M pour Mabel, Helen Macdonald

Résumé

Enfant, Helen rêvait d’être fauconnier. Elle nourrit des années durant son rêve par la lecture. Devenue adulte, elle va avoir l’occasion de le réaliser. De manière brutale et inattendue, son père, journaliste qui a marqué profondément sa vision du monde, s’effondre un matin dans la rue.

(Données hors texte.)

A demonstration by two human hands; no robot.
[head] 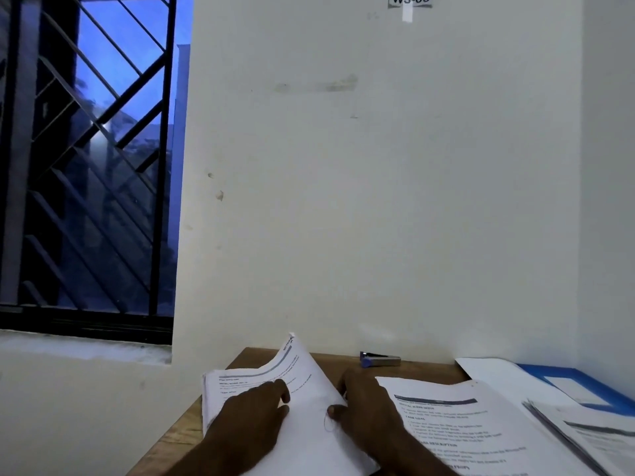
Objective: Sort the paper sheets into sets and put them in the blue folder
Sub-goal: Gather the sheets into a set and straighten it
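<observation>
The top white printed paper sheet (304,369), curled up from the stack of printed sheets (237,386) at the left of the brown wooden bench (343,363), is pinched by the right hand (364,407) (thumb in front) while the left hand (254,412) presses the stack with relaxed fingers, so a second sheet might cling and mix the sets.
</observation>
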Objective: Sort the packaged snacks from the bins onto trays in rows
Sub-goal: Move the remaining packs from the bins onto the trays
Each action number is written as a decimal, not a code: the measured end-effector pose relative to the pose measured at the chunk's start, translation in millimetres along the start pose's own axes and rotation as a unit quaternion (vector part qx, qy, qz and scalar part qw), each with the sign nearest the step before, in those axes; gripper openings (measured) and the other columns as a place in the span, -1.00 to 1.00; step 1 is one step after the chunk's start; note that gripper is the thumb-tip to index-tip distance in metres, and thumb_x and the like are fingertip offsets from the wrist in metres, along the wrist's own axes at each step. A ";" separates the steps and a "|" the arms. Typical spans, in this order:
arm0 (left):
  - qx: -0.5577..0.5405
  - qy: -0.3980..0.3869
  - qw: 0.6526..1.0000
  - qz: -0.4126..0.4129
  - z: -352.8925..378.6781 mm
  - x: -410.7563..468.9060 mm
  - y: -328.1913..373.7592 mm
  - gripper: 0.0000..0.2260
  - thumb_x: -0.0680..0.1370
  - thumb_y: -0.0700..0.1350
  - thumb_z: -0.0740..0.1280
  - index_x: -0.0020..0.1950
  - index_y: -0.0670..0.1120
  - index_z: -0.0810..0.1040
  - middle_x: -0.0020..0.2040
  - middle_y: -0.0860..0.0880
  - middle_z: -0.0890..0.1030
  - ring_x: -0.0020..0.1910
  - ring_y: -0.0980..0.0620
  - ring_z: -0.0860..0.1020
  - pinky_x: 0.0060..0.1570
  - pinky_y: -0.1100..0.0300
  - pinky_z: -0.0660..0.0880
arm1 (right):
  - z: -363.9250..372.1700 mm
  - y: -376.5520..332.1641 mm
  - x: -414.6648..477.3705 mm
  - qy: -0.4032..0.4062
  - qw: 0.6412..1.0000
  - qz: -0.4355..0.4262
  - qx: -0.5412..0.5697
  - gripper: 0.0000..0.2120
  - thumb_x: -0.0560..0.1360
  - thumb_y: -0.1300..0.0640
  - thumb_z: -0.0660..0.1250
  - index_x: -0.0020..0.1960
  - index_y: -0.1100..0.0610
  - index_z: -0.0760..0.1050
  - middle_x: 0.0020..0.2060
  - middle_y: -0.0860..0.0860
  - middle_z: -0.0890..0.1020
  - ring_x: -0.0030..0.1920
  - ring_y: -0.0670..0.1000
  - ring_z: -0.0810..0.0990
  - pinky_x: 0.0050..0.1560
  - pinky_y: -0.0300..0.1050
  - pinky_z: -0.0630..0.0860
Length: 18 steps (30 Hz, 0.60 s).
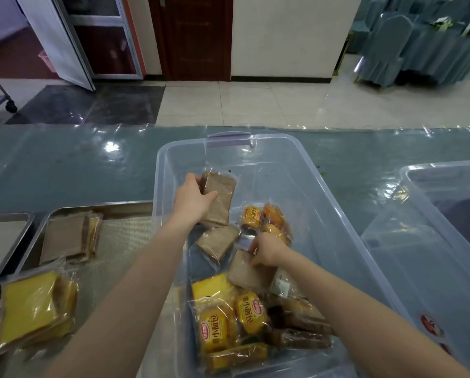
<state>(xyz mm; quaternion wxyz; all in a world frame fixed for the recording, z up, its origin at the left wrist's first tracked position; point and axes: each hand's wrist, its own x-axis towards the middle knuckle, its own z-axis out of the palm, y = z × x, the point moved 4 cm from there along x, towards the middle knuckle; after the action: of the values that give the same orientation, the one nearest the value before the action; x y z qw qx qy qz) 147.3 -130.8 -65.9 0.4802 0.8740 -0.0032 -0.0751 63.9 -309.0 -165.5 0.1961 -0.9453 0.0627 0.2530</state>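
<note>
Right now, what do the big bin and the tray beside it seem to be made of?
The bin looks like clear, glossy plastic: the table shows through its walls. The tray seems to be metal, probably stainless steel: grey rim with a dull sheen.

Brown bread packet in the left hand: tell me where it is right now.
In the head view, the brown bread packet is held by the left hand inside the clear bin, toward its far-left corner, beyond another brown packet.
</note>
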 end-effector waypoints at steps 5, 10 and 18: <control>-0.067 0.050 0.996 -0.016 -6.6 -1.8 0.9 -0.71 0.52 -0.09 0.40 0.14 -0.04 0.35 0.04 -0.01 0.52 0.00 -0.03 0.55 0.04 0.02 0.52 | -75.7 -0.4 -20.9 0.124 0.988 -0.019 0.093 -0.76 0.33 0.21 0.54 -0.03 0.06 0.63 -0.13 -0.02 0.61 -0.09 -0.02 0.56 -0.11 -0.22 0.44; -0.132 0.095 0.985 -0.052 -14.1 0.1 -4.1 -0.76 0.54 -0.06 0.34 0.13 0.02 0.33 -0.06 0.06 0.52 -0.12 0.06 0.55 -0.12 0.06 0.55 | -120.9 6.9 -49.5 0.217 0.862 -0.064 0.454 -0.76 0.30 0.38 0.53 -0.12 0.13 0.61 -0.19 0.08 0.66 -0.19 0.01 0.63 -0.15 -0.13 0.56; -0.246 -0.022 0.968 -0.052 1.9 -5.9 12.4 -0.60 0.53 0.25 0.26 0.23 0.04 0.32 0.12 0.00 0.55 0.07 0.00 0.58 0.00 -0.04 0.59 | -92.7 -40.0 -18.8 0.261 0.769 -0.038 0.582 -0.74 0.37 0.24 0.53 0.00 0.12 0.55 -0.11 0.07 0.66 -0.08 0.02 0.67 -0.09 -0.06 0.65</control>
<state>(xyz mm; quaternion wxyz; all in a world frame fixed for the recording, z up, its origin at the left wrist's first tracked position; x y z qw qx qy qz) 142.1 -138.7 -55.8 0.6757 0.7260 0.0505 -0.1177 98.5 -309.4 -68.8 0.6944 -0.6814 0.2108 -0.0956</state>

Terrassée par le chagrin, passant par toutes les phases du deuil, Helen va entreprendre un long voyage physique et métaphysique. Elle va acheter pour huit cent livres un vautour de huit semaines, le plus sauvage de son espèce, Mabel. Réputé impossible à apprivoiser. Elle va s’isoler du monde, de la ville, des hommes. Et emprunter un chemin étonnant. Se réapproprier le temps. La patience. Se reconnecter à son corps; aiguiser ses sens. Se donner complètement. Sentir ce lien viscéral, inscrit en chacun de nous, à la nature.

Mon avis

Je l’avoue, j’ai acheté ce livre un peu (beaucoup ?) à cause de la beauté de la couverture. Et en lisant la quatrième, il a fini de me charmer : l’idée de lire un roman consacré à la fauconnerie-thème peu abordé dans la littérature d’après ce que je sais- m’a tout de suite plue.

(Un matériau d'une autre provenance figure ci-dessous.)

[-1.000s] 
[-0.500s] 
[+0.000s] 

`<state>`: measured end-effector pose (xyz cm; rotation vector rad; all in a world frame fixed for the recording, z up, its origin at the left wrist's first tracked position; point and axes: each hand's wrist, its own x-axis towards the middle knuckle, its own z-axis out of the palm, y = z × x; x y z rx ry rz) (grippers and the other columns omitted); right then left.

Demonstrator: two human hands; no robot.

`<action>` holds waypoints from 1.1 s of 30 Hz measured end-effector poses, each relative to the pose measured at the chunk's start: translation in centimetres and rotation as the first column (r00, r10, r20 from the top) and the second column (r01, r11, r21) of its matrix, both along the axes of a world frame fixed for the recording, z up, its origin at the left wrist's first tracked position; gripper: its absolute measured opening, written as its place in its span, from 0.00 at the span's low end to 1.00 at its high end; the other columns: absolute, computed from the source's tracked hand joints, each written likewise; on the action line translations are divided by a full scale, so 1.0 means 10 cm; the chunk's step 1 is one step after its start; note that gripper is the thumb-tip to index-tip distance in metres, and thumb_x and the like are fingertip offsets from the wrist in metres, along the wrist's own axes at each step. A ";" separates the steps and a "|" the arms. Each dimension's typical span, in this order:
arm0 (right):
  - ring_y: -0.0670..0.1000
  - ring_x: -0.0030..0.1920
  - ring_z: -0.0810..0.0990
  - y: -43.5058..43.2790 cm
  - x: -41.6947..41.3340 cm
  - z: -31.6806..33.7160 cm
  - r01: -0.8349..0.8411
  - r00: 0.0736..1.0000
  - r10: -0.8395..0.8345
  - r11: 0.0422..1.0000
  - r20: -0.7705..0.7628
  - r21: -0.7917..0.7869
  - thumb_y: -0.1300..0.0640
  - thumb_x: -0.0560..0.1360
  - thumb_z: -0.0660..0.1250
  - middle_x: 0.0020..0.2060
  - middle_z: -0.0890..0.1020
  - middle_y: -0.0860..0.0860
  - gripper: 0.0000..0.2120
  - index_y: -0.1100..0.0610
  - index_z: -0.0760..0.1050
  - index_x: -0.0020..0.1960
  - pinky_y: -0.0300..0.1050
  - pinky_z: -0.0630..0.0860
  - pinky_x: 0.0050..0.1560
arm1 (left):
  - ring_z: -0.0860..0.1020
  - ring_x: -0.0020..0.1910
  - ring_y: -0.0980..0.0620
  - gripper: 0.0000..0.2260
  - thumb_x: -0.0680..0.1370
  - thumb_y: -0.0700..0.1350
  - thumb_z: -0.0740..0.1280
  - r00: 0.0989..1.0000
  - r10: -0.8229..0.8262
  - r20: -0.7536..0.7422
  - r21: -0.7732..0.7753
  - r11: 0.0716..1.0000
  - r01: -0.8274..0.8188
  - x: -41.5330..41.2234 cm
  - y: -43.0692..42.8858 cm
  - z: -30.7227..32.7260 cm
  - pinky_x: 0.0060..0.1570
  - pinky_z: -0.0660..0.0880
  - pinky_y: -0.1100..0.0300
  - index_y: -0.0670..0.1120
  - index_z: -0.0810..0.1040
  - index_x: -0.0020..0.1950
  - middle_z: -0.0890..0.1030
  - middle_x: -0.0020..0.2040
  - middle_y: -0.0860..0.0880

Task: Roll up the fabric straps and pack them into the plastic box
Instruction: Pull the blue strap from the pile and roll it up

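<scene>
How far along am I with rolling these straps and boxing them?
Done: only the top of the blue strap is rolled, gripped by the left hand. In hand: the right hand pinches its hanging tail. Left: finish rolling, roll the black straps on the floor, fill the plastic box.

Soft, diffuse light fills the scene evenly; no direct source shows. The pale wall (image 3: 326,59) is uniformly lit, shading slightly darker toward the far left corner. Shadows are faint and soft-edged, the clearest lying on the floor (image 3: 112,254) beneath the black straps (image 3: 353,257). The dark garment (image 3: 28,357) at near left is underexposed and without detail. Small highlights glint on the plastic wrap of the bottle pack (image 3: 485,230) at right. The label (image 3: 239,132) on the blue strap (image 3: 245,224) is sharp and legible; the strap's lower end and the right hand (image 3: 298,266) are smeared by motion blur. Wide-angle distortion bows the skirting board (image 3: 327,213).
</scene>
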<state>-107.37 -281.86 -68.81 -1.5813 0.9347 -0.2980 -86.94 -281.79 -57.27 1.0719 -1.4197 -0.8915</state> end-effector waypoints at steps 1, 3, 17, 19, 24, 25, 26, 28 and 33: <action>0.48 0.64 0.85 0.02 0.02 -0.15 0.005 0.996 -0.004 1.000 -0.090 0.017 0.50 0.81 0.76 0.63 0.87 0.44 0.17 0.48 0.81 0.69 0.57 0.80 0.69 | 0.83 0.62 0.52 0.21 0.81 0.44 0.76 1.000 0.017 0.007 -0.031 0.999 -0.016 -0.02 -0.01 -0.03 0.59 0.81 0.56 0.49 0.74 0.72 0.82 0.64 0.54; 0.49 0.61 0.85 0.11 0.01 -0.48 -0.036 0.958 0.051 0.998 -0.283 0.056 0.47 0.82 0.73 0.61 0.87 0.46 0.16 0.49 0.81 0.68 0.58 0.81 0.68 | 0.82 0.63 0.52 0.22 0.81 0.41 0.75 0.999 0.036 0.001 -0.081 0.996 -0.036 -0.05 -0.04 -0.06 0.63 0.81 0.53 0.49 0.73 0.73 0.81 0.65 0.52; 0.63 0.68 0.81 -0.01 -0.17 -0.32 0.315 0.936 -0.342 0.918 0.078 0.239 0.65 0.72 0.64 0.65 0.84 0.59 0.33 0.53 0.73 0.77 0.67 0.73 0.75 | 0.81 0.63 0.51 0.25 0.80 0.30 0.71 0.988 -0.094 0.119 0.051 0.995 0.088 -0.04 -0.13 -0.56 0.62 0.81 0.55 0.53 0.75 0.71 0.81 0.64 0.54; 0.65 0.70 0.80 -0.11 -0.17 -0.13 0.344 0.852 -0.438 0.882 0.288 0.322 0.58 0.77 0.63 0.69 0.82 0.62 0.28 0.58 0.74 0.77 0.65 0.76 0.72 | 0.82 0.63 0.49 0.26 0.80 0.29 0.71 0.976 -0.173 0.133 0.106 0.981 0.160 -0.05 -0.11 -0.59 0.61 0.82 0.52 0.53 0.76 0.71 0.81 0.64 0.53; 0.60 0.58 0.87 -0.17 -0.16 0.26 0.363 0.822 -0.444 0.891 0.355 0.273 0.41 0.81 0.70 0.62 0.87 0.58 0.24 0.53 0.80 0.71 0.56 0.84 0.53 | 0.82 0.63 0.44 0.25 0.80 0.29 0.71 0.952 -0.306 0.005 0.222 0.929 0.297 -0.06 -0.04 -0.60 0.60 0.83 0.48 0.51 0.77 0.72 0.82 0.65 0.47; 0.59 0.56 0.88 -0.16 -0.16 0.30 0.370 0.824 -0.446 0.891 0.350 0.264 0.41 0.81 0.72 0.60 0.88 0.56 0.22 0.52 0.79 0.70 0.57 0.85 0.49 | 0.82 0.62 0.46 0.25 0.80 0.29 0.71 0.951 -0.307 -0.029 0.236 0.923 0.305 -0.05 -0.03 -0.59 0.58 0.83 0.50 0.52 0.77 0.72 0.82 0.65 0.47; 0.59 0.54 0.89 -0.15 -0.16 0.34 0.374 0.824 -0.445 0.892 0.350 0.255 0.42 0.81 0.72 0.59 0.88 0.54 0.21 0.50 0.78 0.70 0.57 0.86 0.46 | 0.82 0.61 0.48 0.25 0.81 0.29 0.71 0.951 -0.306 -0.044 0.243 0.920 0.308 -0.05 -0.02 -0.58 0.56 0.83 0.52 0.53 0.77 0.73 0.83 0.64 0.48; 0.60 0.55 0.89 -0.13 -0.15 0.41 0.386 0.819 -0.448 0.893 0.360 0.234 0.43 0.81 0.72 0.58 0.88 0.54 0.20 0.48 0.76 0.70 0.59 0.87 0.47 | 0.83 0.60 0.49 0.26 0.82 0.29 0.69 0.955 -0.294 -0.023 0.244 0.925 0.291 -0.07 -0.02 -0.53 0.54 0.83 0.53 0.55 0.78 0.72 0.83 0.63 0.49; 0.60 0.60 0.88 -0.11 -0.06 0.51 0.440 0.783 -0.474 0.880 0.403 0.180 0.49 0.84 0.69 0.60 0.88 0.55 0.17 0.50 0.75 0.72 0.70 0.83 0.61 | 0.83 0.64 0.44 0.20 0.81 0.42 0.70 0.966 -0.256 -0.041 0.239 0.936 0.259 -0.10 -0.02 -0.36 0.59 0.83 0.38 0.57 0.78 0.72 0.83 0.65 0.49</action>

Ce livre est divisé en deux parties : d’une part, nous avons l’histoire de la narratrice, Helen, qui après la mort de son père se décide à apprivoiser un autour, une espèce de faucon réputée difficile à dresser. Et d’autre part, nous avons l’histoire de White, un auteur d’un livre sur la fauconnerie lu par Helen, qui raconte son aventure avec son propre autour.
La partie d’Helen est pour moins la plus intéressante. On retrouve des détails extrêmement nombreux sur l’univers de la fauconnerie, ce qui peut rebuter bon nombre de lecteurs qui trouveront sans doute ce livre trop pointu et peut-être trop descriptif. Ce n’est pas mon cas, j’ai trouvé cet univers passionnant.

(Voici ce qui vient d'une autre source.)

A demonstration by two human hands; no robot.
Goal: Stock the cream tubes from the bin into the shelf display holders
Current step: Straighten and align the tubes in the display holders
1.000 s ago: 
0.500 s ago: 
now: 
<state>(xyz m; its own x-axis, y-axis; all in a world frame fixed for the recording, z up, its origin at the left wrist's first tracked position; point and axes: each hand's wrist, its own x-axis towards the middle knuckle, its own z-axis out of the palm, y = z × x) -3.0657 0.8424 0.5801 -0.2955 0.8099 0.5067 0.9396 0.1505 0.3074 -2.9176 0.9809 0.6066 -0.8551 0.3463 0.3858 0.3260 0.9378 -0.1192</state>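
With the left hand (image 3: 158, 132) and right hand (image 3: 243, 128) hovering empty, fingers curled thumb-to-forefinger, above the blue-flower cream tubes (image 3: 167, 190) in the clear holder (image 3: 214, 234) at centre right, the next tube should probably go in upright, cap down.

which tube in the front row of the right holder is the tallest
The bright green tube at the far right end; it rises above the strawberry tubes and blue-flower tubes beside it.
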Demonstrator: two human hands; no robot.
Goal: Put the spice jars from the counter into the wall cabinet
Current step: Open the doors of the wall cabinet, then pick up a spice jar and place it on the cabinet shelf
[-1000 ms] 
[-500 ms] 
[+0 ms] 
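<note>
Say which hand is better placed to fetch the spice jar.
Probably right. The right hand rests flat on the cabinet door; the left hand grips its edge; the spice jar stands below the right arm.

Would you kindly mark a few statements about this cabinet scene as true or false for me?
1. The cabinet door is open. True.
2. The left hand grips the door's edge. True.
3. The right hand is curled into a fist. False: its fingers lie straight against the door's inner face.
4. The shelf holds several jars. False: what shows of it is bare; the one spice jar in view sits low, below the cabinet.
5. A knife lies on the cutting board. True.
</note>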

La partie de White m’a un peu plus agacé, de part le personnage de White lui même. Il se dit amoureux des oiseaux, mais n’a pas la plus petite idée de ce qu’il faut faire pour en élever. Il enchaine bêtises sur bêtises, allant jusqu’à limite maltraiter son oiseau, ce qui ne force pas la sympathie à son égard. Son côté légèrement dépressif n’a pas arrangé les choses, il ruminait sans cesse ces erreurs et sa vie passée. Mais, alors que d’habitude ce genre de personnages me gâche la lecture et me donne envie de sauter des paragraphes, j’ai eu la surprise d’avoir toujours envie de poursuivre ma lecture.
En bref, ce livre n’est pas loin d’être un coup de cœur, il lui manque peut-être un peu plus d’action pour cela.  C’est en effet un livre très lent, il ne faut pas s’attendre à énormément d’actions, ce qui en rebute certains. Mais je le recommande, si vous aimez tout ce qui touche à la fauconnerie.